**TASK GOAL**
Output a verbatim copy of the data, cut off after the line that contains "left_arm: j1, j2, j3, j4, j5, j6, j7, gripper".
··· SOURCE DATA
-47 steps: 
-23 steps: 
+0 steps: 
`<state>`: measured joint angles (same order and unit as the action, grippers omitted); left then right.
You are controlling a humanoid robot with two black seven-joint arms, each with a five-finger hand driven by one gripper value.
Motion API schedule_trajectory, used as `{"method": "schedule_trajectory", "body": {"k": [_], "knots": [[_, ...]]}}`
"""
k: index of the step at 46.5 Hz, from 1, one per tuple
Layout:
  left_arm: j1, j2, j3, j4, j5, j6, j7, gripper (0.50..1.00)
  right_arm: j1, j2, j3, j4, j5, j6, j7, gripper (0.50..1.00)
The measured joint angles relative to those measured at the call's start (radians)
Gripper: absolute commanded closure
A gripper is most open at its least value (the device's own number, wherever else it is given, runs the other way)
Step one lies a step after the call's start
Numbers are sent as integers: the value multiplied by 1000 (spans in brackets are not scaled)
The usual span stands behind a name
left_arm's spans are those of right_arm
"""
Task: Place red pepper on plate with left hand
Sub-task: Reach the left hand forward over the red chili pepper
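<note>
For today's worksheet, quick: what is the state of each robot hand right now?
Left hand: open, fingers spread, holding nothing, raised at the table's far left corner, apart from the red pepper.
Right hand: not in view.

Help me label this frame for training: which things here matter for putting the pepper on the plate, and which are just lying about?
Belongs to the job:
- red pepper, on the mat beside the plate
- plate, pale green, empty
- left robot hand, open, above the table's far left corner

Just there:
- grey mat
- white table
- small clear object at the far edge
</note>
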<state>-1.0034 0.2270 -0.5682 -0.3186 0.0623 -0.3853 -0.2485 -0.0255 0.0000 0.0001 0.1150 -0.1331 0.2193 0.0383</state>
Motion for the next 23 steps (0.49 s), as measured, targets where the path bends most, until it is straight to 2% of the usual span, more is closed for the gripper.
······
**SOLUTION FOR THIS TASK**
-47 steps: 
-23 steps: 
+0 steps: 
`<state>`: measured joint angles (same order and unit as the action, grippers omitted); left then right.
You are controlling a humanoid robot with two black seven-joint arms, each with a five-finger hand driven by one gripper value.
Motion API schedule_trajectory, used as `{"method": "schedule_trajectory", "body": {"k": [_], "knots": [[_, ...]]}}`
"""
k: index of the step at 46.5 Hz, from 1, one per tuple
Layout:
  left_arm: j1, j2, j3, j4, j5, j6, j7, gripper (0.50..1.00)

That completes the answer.